== What the exercise asks ==
Beginning with the line that contains "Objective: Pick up", extract each line through the end of the listing below, with no additions or omissions.
### Supplied information
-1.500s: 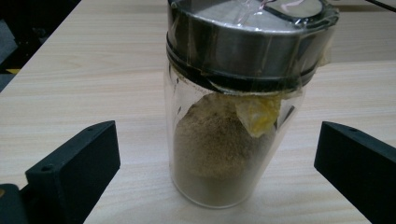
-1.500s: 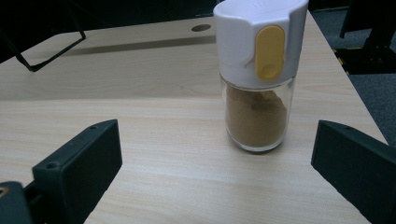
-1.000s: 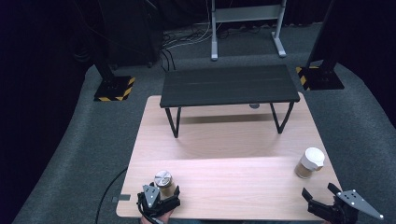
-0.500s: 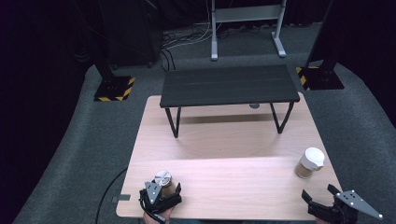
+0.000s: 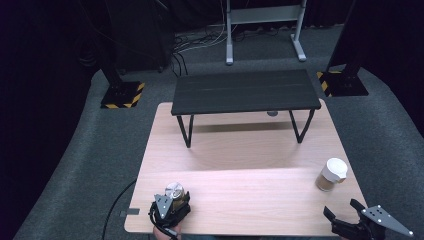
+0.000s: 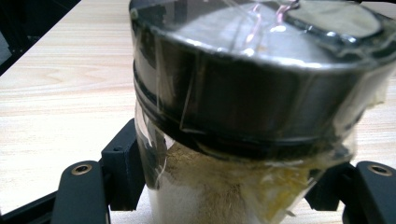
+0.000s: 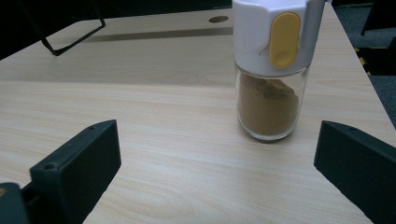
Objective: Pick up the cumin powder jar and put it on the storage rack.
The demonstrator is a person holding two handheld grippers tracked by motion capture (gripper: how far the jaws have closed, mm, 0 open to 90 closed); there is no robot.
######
== Completed task ==
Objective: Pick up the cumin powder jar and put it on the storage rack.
The demonstrator is a person holding two handheld grippers tracked by motion capture (gripper: how far the jaws have closed, mm, 0 open to 90 closed); there is no robot.

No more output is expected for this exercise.